#### TASK PROMPT:
In the data below, find every line that has the string "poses", and copy it.

Start of SUPPLIED MATERIAL

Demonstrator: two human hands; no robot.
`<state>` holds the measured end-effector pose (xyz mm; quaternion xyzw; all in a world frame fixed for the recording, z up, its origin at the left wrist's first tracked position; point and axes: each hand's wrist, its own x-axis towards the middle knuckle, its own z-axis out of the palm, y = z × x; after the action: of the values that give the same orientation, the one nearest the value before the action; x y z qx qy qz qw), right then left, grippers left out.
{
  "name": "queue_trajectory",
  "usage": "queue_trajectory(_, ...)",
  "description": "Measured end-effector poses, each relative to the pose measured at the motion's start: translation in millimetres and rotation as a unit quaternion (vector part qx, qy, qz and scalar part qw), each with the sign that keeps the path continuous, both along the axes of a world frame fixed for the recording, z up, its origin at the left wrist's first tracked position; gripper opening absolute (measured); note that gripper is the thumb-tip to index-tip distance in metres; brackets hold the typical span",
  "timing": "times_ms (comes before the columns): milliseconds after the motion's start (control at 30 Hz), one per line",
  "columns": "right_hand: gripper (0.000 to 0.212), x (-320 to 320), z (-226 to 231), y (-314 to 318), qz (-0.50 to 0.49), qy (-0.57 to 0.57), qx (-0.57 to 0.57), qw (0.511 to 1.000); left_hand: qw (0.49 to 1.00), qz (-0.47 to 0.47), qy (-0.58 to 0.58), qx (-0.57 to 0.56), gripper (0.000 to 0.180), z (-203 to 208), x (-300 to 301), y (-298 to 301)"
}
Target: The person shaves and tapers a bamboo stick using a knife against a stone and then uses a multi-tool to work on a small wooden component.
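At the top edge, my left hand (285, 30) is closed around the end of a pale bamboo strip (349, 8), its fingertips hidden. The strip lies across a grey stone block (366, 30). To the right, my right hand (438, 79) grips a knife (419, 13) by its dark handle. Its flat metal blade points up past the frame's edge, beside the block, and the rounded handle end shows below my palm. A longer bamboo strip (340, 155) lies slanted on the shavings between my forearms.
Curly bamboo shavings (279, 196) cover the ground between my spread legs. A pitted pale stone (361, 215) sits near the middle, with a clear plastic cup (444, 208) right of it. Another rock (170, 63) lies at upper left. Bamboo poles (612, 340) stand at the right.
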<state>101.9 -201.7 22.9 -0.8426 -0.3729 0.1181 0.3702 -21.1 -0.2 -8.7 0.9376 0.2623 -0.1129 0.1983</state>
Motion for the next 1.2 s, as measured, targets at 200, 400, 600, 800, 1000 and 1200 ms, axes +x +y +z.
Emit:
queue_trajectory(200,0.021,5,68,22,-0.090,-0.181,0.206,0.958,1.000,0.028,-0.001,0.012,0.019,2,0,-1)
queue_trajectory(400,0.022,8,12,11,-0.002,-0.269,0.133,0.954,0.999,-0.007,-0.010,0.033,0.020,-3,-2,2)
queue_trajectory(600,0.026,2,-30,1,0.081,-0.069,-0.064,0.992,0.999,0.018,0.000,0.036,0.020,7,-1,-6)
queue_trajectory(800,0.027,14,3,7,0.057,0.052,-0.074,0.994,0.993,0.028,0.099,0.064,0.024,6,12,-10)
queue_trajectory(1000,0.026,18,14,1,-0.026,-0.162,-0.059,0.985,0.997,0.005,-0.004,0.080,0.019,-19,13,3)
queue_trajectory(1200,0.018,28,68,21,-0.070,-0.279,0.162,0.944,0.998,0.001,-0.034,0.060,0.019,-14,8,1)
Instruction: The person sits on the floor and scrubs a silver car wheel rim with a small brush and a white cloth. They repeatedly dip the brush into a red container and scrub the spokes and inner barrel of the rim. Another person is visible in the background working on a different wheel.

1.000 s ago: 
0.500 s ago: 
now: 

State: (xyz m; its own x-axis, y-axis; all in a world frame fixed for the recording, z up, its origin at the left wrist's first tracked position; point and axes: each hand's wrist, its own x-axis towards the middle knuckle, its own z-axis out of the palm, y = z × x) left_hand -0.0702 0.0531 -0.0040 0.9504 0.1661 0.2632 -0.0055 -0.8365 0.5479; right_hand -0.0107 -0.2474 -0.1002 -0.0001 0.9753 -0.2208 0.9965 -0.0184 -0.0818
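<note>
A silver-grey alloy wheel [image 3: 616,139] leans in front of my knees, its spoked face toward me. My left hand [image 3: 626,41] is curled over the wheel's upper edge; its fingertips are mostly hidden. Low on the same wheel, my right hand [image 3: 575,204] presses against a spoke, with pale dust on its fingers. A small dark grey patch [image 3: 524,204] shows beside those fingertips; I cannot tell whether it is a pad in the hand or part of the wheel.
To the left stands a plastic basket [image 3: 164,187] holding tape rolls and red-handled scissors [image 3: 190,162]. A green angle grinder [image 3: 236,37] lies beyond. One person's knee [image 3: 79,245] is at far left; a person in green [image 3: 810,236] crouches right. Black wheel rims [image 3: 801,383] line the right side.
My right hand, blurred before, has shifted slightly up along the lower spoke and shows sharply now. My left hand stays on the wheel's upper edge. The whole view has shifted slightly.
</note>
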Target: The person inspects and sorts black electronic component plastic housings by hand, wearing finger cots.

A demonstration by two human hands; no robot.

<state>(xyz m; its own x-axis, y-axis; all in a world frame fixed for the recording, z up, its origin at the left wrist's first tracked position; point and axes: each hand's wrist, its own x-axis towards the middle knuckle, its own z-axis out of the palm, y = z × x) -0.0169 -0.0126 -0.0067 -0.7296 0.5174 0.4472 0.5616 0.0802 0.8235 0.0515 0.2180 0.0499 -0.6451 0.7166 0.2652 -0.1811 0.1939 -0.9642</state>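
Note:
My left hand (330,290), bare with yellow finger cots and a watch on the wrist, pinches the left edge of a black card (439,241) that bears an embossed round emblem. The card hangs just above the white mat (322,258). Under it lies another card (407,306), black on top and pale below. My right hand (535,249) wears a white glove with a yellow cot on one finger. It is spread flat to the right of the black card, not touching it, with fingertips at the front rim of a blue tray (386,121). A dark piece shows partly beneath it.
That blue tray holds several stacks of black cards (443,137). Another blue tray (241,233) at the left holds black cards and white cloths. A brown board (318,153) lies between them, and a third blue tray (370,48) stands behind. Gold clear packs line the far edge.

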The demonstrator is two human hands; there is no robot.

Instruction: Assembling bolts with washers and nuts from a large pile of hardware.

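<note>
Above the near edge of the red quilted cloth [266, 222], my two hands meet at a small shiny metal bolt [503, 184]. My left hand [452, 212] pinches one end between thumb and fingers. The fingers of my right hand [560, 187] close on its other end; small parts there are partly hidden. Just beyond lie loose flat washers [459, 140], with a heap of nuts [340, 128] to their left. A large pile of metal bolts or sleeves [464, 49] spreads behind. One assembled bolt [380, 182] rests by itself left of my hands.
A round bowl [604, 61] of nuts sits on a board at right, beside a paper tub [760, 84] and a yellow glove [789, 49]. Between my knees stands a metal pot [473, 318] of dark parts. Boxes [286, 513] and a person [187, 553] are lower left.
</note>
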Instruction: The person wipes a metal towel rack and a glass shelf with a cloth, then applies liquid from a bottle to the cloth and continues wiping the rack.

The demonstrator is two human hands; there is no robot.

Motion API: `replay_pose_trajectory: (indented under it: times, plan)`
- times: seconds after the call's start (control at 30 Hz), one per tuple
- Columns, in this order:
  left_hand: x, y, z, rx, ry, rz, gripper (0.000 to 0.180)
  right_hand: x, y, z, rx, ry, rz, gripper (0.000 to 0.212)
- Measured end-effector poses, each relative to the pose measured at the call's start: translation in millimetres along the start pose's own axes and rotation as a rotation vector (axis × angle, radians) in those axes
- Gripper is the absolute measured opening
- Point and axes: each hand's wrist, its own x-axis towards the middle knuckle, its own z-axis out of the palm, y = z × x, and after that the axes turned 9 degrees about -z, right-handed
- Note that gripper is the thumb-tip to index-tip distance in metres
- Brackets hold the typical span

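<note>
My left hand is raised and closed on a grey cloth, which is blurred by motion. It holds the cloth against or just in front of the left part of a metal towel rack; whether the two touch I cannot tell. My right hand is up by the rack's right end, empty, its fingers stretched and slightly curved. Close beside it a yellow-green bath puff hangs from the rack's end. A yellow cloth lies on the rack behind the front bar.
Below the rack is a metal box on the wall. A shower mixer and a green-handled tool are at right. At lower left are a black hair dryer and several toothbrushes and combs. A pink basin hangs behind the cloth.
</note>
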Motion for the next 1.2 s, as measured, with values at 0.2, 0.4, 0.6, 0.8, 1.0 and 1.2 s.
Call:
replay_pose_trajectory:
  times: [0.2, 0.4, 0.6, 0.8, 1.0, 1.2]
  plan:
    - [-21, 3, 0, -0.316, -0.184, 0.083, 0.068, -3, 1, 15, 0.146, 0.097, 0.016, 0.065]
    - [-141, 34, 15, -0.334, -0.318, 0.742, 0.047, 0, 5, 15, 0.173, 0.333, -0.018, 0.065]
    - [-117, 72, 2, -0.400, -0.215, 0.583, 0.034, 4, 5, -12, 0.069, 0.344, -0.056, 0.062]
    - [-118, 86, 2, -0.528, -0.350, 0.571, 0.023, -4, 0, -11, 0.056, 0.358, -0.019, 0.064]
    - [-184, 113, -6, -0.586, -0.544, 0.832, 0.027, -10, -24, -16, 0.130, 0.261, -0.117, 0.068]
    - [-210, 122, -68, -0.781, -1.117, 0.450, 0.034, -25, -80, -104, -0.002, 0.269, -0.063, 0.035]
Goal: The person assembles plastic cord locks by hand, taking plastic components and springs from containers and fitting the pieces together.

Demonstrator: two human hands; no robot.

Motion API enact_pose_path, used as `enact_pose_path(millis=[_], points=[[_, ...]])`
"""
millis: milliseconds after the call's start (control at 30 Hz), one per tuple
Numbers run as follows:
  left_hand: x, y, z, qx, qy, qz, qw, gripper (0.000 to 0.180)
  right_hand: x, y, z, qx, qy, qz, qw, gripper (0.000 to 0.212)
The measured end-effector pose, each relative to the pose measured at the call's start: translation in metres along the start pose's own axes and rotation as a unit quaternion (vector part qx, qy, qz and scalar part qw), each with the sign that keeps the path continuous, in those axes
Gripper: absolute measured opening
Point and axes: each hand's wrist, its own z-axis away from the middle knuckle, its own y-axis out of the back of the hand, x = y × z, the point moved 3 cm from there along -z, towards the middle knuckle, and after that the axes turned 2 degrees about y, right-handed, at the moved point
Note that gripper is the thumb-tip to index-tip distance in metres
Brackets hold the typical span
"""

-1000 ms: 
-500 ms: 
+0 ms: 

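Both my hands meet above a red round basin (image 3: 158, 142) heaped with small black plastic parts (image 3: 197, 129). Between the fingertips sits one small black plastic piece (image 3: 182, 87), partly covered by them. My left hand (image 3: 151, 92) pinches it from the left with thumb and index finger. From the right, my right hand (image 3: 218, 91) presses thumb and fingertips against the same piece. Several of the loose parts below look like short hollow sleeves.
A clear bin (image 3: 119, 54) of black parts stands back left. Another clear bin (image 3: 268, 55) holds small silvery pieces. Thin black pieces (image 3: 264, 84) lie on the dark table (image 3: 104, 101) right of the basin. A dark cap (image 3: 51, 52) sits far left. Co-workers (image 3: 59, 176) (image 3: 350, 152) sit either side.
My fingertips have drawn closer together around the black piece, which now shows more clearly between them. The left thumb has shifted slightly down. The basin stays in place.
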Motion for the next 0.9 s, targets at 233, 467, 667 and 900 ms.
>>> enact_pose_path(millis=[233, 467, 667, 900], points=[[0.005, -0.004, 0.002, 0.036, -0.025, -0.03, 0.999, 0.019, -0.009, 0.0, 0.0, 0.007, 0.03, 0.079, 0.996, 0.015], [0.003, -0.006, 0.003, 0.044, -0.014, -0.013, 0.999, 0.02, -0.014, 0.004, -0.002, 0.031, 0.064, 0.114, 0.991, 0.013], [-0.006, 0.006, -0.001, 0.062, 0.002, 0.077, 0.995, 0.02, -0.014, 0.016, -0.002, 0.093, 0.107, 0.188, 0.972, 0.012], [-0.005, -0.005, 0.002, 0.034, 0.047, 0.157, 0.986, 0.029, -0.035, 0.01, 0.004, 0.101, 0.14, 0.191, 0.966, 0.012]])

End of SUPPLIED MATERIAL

#### SOLUTION BELOW:
  "description": "Measured end-effector poses, each relative to the pose measured at the motion's start: translation in millimetres and rotation as a unit quaternion (vector part qx, qy, qz and scalar part qw), each with the sign that keeps the path continuous, both along the axes of a world frame fixed for the recording, z up, its origin at the left wrist's first tracked position; gripper opening absolute (measured); note that gripper is the thumb-tip to index-tip distance in metres; brackets hold the typical span",
- Measured end-effector poses, each relative to the pose measured at the call's start: translation in millimetres along the start pose's own axes and rotation as a rotation vector (axis × angle, radians) in those axes

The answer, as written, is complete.